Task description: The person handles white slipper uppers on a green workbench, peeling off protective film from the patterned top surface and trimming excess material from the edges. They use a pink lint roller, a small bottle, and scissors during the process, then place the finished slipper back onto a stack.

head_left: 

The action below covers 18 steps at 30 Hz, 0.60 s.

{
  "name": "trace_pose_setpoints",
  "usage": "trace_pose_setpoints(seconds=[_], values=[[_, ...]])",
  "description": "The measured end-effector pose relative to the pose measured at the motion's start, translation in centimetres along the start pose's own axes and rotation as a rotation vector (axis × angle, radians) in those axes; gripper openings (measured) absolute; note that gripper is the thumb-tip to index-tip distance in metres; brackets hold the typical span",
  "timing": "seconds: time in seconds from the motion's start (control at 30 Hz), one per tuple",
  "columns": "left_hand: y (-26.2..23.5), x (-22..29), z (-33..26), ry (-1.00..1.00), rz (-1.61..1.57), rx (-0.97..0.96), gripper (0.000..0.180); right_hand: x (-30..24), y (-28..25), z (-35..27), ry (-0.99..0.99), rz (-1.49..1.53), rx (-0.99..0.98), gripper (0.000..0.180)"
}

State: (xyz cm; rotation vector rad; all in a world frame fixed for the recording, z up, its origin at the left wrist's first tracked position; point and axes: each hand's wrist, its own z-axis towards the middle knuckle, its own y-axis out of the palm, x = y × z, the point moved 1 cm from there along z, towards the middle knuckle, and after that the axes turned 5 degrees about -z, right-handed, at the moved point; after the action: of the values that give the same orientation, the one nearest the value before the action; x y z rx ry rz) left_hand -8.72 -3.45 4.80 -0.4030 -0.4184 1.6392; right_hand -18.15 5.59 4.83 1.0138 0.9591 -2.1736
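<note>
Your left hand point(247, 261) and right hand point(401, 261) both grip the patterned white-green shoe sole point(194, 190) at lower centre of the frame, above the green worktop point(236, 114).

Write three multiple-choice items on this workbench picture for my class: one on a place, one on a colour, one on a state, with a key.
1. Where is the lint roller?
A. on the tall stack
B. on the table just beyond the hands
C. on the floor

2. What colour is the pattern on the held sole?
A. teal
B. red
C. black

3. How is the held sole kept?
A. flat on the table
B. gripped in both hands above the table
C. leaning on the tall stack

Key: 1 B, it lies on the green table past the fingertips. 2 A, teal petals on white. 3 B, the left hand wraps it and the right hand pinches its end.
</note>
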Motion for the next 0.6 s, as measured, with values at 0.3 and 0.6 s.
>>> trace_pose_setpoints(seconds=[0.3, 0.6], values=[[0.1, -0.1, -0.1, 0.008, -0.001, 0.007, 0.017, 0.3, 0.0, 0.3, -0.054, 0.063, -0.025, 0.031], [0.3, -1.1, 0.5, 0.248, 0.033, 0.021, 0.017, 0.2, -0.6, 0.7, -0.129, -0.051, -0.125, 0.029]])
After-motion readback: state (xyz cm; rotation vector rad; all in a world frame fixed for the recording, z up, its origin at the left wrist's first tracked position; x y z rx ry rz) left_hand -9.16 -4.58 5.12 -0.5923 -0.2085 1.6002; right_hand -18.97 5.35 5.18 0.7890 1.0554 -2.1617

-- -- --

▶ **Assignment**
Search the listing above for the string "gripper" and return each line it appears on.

▶ **Answer to the problem**
  "description": "The measured end-effector pose relative to the pose measured at the motion's start, translation in centimetres along the start pose's own axes and rotation as a rotation vector (axis × angle, radians) in those axes; gripper openings (measured) absolute; note that gripper is the thumb-tip to index-tip distance in metres; brackets hold the typical span",
  "columns": "left_hand: y (-26.2..23.5), x (-22..29), z (-33..26), ry (-1.00..1.00), rz (-1.61..1.57), rx (-0.97..0.96), gripper (0.000..0.180); right_hand: x (-30..24), y (-28..25), z (-35..27), ry (-0.99..0.99), rz (-1.49..1.53), rx (-0.99..0.98), gripper (0.000..0.180)"

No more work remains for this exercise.